Copy out the listing that follows in its entirety, keeping it exactly the same.

=== DATA ===
+ + + + + + +

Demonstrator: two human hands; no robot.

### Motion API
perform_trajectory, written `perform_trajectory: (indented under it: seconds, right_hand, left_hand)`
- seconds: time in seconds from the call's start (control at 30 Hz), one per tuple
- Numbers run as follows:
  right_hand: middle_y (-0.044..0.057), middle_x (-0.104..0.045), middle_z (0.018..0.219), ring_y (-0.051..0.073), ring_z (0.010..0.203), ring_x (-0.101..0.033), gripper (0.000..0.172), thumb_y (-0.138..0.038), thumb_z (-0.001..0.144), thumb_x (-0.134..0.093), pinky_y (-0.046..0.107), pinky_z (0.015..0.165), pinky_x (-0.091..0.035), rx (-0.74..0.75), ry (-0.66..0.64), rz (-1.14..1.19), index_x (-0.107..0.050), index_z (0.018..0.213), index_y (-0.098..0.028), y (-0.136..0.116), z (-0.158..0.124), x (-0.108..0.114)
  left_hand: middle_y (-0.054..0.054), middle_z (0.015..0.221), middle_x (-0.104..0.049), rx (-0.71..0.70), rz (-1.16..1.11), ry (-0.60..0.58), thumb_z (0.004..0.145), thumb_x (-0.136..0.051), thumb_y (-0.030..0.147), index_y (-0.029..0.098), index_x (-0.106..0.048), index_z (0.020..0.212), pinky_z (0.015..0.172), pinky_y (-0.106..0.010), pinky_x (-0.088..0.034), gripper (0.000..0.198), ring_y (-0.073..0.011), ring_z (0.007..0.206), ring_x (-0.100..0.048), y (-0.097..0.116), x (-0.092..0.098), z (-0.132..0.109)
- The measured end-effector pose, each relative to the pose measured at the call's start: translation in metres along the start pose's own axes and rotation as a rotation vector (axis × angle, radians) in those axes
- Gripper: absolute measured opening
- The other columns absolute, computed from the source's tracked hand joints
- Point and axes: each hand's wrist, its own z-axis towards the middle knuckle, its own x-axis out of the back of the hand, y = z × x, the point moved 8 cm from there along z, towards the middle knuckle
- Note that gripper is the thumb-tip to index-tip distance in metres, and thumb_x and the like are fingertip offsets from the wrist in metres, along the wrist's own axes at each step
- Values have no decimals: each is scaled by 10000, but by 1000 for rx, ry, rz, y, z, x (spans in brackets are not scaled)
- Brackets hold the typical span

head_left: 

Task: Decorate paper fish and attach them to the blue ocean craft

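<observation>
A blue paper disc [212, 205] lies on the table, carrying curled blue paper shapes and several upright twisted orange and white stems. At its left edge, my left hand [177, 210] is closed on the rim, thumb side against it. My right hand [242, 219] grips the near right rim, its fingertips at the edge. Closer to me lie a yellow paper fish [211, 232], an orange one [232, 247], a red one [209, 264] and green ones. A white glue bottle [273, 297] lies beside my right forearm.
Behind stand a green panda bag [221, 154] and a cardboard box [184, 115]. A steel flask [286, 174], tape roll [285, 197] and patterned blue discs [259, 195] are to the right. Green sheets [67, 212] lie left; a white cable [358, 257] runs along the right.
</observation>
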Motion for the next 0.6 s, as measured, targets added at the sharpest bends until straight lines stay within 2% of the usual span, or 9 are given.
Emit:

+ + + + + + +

=== FINISHED TASK ===
Demonstrator: two human hands; no robot.

### Motion API
perform_trajectory, written `perform_trajectory: (indented under it: seconds, right_hand, left_hand)`
- seconds: time in seconds from the call's start (control at 30 Hz), one per tuple
- Numbers run as follows:
  right_hand: middle_y (-0.044..0.057), middle_x (-0.104..0.045), middle_z (0.018..0.219), ring_y (-0.051..0.073), ring_z (0.010..0.203), ring_x (-0.101..0.033), gripper (0.000..0.172), thumb_y (-0.138..0.038), thumb_z (-0.001..0.144), thumb_x (-0.134..0.093), pinky_y (-0.046..0.107), pinky_z (0.015..0.165), pinky_x (-0.091..0.035), rx (-0.74..0.75), ry (-0.66..0.64), rz (-1.14..1.19), index_x (-0.107..0.050), index_z (0.018..0.213), index_y (-0.098..0.028), y (-0.136..0.116), z (-0.158..0.124), x (-0.108..0.114)
  left_hand: middle_y (-0.054..0.054), middle_z (0.015..0.221), middle_x (-0.104..0.049), rx (-0.71..0.70), rz (-1.16..1.11), ry (-0.60..0.58), thumb_z (0.004..0.145), thumb_x (-0.136..0.051), thumb_y (-0.030..0.147), index_y (-0.029..0.098), index_x (-0.106..0.048), index_z (0.020..0.212), pinky_z (0.015..0.172), pinky_y (-0.106..0.010), pinky_x (-0.088..0.034), gripper (0.000..0.198), ring_y (-0.073..0.011), ring_z (0.007..0.206), ring_x (-0.100..0.048), y (-0.097..0.116), x (-0.092..0.098), z (-0.132..0.109)
- The measured end-effector pose, each relative to the pose measured at the call's start: translation in metres along the start pose's own axes and rotation as a rotation vector (axis × angle, radians) in those axes
- Gripper: absolute measured opening
- The other columns absolute, computed from the source's tracked hand joints
- Point and axes: each hand's wrist, its own z-axis towards the middle knuckle, its own x-axis out of the back of the hand, y = z × x, the point moved 8 cm from there along z, towards the middle knuckle
- Note that gripper is the thumb-tip to index-tip distance in metres, and thumb_x and the like are fingertip offsets from the wrist in metres, along the wrist's own axes at each step
- Values have no decimals: each is scaled by 10000, but by 1000 for rx, ry, rz, y, z, x (spans in brackets are not scaled)
- Brackets hold the typical span

head_left: 

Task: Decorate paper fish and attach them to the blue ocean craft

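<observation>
A blue paper disc [212, 205] lies on the table, carrying curled blue paper shapes and several upright twisted orange and white stems. At its left edge, my left hand [177, 210] is closed on the rim, thumb side against it. My right hand [242, 219] grips the near right rim, its fingertips at the edge. Closer to me lie a yellow paper fish [211, 232], an orange one [232, 247], a red one [209, 264] and green ones. A white glue bottle [273, 297] lies beside my right forearm.
Behind stand a green panda bag [221, 154] and a cardboard box [184, 115]. A steel flask [286, 174], tape roll [285, 197] and patterned blue discs [259, 195] are to the right. Green sheets [67, 212] lie left; a white cable [358, 257] runs along the right.
</observation>
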Motion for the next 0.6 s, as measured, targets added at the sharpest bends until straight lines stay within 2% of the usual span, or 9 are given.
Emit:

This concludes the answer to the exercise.